(RAW DATA begins)

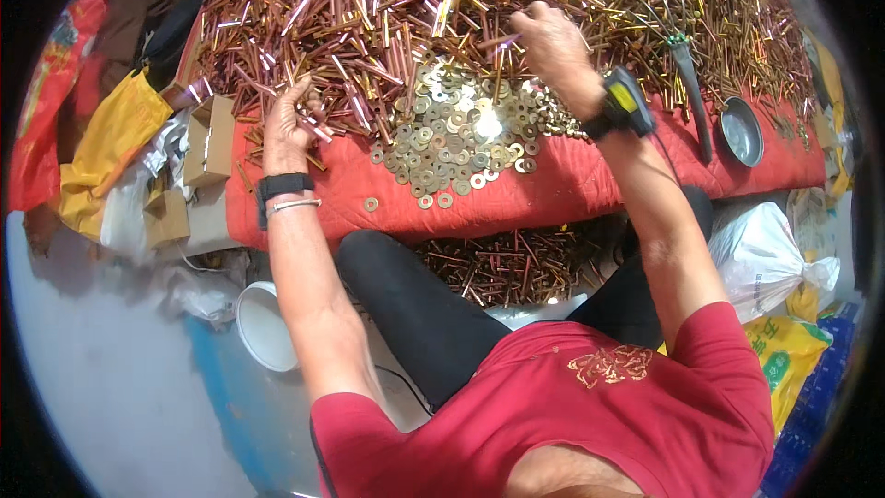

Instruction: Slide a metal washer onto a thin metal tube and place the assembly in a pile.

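A large heap of long, thin metal bolts [396, 0], coppery, purple and yellowish, covers the far part of a red quilted cloth [516, 194]. My left hand [293, 120] is at the heap's near left edge, fingers curled around at least one bolt [316, 131]. Farther right and deeper over the heap, my right hand [550, 40] is closed, with a bolt [501, 42] sticking out to its left. Between the hands lies a spread of flat round washers [442, 143]. Small nuts [560, 118] are piled beside them, below my right wrist.
At right on the heap lie a dark-handled pronged tool [687, 83] and a metal bowl [740, 134]. More bolts [502, 267] fill the space between my knees. A cardboard box [210, 140] and yellow bag [111, 148] stand left, a white bucket [263, 327] below, a white bag [761, 258] right.
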`<move>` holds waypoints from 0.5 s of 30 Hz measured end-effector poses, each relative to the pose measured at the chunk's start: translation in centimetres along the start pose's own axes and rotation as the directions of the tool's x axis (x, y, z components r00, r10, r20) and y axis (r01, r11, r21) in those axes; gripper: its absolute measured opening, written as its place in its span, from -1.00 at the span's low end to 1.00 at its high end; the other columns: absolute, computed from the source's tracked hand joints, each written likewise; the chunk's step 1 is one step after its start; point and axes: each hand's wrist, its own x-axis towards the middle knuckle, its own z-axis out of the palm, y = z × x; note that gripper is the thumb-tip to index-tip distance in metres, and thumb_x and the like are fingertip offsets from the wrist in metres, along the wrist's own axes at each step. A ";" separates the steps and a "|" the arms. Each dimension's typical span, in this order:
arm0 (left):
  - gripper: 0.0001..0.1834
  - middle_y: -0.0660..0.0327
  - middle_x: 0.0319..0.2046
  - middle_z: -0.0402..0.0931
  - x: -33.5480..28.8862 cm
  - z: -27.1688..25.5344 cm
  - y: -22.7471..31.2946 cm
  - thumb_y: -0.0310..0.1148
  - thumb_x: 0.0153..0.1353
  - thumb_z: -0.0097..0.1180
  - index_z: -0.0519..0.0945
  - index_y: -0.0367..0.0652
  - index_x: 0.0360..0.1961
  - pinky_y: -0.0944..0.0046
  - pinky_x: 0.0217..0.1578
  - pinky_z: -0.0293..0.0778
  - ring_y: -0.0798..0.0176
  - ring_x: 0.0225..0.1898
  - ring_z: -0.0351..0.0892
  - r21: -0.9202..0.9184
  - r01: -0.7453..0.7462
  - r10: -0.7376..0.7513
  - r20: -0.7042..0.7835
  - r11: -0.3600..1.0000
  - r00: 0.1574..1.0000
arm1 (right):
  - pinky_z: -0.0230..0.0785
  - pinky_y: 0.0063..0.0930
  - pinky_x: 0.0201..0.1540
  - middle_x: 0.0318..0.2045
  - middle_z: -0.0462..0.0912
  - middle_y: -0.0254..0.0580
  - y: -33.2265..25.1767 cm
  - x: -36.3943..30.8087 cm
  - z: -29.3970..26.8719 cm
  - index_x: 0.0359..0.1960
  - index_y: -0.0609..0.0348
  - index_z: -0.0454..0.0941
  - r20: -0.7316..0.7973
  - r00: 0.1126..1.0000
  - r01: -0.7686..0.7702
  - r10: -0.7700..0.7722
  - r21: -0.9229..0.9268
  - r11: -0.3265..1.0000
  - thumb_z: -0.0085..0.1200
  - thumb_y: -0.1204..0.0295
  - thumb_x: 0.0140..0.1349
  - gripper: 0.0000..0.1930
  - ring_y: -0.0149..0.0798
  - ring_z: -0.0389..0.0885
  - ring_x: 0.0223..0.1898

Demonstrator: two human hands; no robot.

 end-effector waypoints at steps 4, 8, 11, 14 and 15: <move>-0.87 0.09 -0.46 0.52 0.1 2.0 -3.1 -0.58 0.05 0.11 0.49 -0.33 -0.33 0.20 -0.44 0.60 0.14 -0.45 0.55 -0.430 -0.010 -0.006 -0.036 0.903 0.999 | 0.37 -0.19 -0.27 -0.33 0.41 -0.07 1.3 -5.4 -5.5 -0.42 0.13 0.47 0.003 1.000 -0.029 0.029 -0.022 0.999 0.06 0.52 -0.01 -0.91 -0.02 0.43 -0.26; -0.86 0.04 -0.40 0.52 -1.1 5.9 -6.0 -0.60 0.06 0.04 0.47 -0.34 -0.31 0.13 -0.32 0.60 0.10 -0.39 0.56 -0.446 -0.095 0.029 -0.153 0.890 0.988 | 0.34 -0.21 -0.37 -0.50 0.43 -0.08 1.1 -11.0 -6.5 -0.45 0.19 0.40 0.050 0.983 -0.183 0.177 0.289 0.940 0.06 0.46 0.11 -0.89 -0.03 0.49 -0.42; -0.87 0.05 -0.42 0.51 -2.6 9.3 -6.5 -0.61 0.09 0.00 0.47 -0.35 -0.30 0.19 -0.35 0.59 0.15 -0.40 0.53 -0.465 -0.178 0.089 -0.206 0.867 0.975 | 0.33 -0.32 -0.37 -0.53 0.42 -0.15 0.7 -13.2 -5.3 -0.43 0.21 0.49 0.124 0.931 -0.346 0.343 0.602 0.720 0.10 0.51 0.06 -0.94 -0.14 0.49 -0.44; -0.96 0.13 -0.48 0.49 -1.5 7.7 -6.3 -0.55 0.16 0.04 0.47 -0.29 -0.35 0.33 -0.48 0.50 0.29 -0.49 0.46 -0.452 -0.057 0.071 0.014 0.890 0.997 | 0.32 -0.36 -0.35 -0.51 0.40 -0.18 -0.9 -12.6 -5.6 -0.40 0.19 0.53 0.131 0.921 -0.366 0.367 0.614 0.699 0.11 0.55 0.04 -0.92 -0.21 0.47 -0.42; -0.92 0.18 -0.51 0.48 -1.9 9.1 -7.3 -0.48 0.17 0.11 0.47 -0.25 -0.38 0.35 -0.50 0.49 0.31 -0.52 0.46 -0.417 0.053 0.020 0.169 0.907 0.985 | 0.32 -0.36 -0.35 -0.51 0.40 -0.18 -0.9 -12.4 -5.9 -0.40 0.19 0.53 0.128 0.916 -0.375 0.379 0.609 0.699 0.11 0.55 0.04 -0.92 -0.21 0.47 -0.42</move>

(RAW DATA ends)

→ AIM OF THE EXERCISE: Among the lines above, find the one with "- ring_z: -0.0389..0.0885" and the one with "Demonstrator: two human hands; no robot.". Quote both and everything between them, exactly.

→ ANSWER SPACE:
  - ring_z: -0.0389..0.0885
  - ring_x: 0.0223..0.1898

Demonstrator: two human hands; no robot.

This finishes the answer to the exercise.